En Michoacán, este año la sequía provocó la pérdida de unas 58 mil hectáreas de cultivos, principalmente de maíz y sorgo, lo cual dejó a 20 mil productores de temporal sin alimentos ni bienes para vender en el mercado. El 30 por ciento de esa superficie padece tal falta de humedad que tampoco podrá sostener cultivos en el periodo de invierno. La crisis hídrica no sólo afecta a los agricultores y a las personas que deberán pagar precios más altos por la comida, sino que amenaza también al consumo humano directo: las 22 presas de la entidad apenas se llenaron a 60 por ciento de su capacidad debido a la escasez de precipitaciones durante la temporada de lluvias.

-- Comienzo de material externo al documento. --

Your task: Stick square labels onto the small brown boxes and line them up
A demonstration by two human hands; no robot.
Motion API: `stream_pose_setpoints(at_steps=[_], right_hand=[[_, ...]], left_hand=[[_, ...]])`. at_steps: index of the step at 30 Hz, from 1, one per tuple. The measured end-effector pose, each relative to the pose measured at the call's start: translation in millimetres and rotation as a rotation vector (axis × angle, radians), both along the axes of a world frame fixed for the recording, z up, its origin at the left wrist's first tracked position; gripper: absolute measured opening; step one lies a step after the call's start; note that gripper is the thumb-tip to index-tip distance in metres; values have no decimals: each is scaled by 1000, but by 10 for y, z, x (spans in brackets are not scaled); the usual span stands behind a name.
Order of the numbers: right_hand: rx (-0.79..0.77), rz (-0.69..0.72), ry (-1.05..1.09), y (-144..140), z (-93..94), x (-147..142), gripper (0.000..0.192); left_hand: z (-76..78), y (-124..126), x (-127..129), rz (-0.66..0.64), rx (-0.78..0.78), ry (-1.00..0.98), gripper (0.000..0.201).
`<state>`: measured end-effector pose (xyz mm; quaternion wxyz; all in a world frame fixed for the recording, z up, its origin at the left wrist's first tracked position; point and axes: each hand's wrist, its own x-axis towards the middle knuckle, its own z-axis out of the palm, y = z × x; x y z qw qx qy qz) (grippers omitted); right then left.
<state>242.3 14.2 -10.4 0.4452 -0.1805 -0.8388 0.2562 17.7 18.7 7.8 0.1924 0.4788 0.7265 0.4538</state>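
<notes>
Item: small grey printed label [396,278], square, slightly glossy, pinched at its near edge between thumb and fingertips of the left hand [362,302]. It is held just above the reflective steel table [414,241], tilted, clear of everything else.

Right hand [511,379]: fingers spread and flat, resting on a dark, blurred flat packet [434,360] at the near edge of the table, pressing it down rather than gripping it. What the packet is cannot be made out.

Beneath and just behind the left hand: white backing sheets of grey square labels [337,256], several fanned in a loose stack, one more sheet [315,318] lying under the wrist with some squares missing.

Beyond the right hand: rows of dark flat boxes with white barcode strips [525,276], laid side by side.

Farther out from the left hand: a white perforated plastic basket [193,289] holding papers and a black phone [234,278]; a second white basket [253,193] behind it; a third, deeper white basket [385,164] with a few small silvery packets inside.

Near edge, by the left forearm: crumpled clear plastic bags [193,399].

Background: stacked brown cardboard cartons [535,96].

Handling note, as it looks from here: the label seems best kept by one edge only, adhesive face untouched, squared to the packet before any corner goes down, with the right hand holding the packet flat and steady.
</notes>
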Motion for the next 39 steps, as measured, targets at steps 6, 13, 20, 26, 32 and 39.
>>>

Ambientalistas, organizaciones indígenas y campesinas tienen claras las razones de la aridez: además del cambio climático que afecta a todo el planeta, existen factores locales fácilmente identificables, como la sobrexplotación de los recursos hídricos, su desvío al cultivo de especies de alto valor económico como el aguacate y las berries (arándano, zarzamora, frambuesa, fresa), así como la deforestación de las áreas boscosas para extender las áreas de siembra de esos productos y para otros fines todavía menos justificables.

Cada año Michoacán pierde entre mil 200 y mil 500 hectáreas de bosque a manos del aguacate, y hasta 18 mil hectáreas son destruidas anualmente por incendios forestales intencionales.

Los bosques fijan el agua al suelo y evitan su pérdida por evaporación, por lo que la destrucción de la cubierta forestal no es un problema de ambientalismo romántico, sino un crimen que, por ignorancia, codicia, o una combinación de ambas, puede matar de sed a millones de personas.

En las afueras de las ciudades de Michoacán, como en gran parte del país, se destruyen bosques para construir urbanizaciones, más destinadas a la especulación inmobiliaria que a satisfacer las acuciantes necesidades de vivienda de la población. La península de Yucatán es ejemplo del grado de irracionalidad de esta voraz industria, pues se tala la selva en una región donde la única fuente de agua dulce son los depósitos subterráneos que se llenaron a lo largo de millones de años. Para colmo, en los fraccionamientos dirigidos a atraer a una clase media o media alta esnob, arribista y aspiracional, se construyen lagos artificiales sobre un suelo poroso donde nunca han existido ni pueden sostenerse ríos o lagos naturales.

Los efectos de esta insensatez disfrazada de progreso o desarrollo se dejan sentir en todos los rincones del país. En las grandes urbes, los habitantes de los barrios populares (y, en los momentos más agudos de la sequía, incluso las clases medias) padecen una crónica falta del líquido que obliga a comprarlo a usureros que lo distribuyen a precios exorbitantes.

En el campo, se vive la reseñada pérdida de cultivos, cuyas consecuencias forman una cascada que desemboca en la erosión de la soberanía alimentaria por la incapacidad del país para producir los alimentos que consumen sus habitantes.

El hecho de que 60 por ciento del territorio nacional padezca algún grado de sequía, y de que esta crisis haya alcanzado hasta 80 por ciento durante los meses más secos del año, debería mover a la sociedad entera a una seria reflexión en torno de las prioridades adoptadas y a la manera en que el modelo económico capitalista pone en riesgo nuestra supervivencia en el futuro inmediato.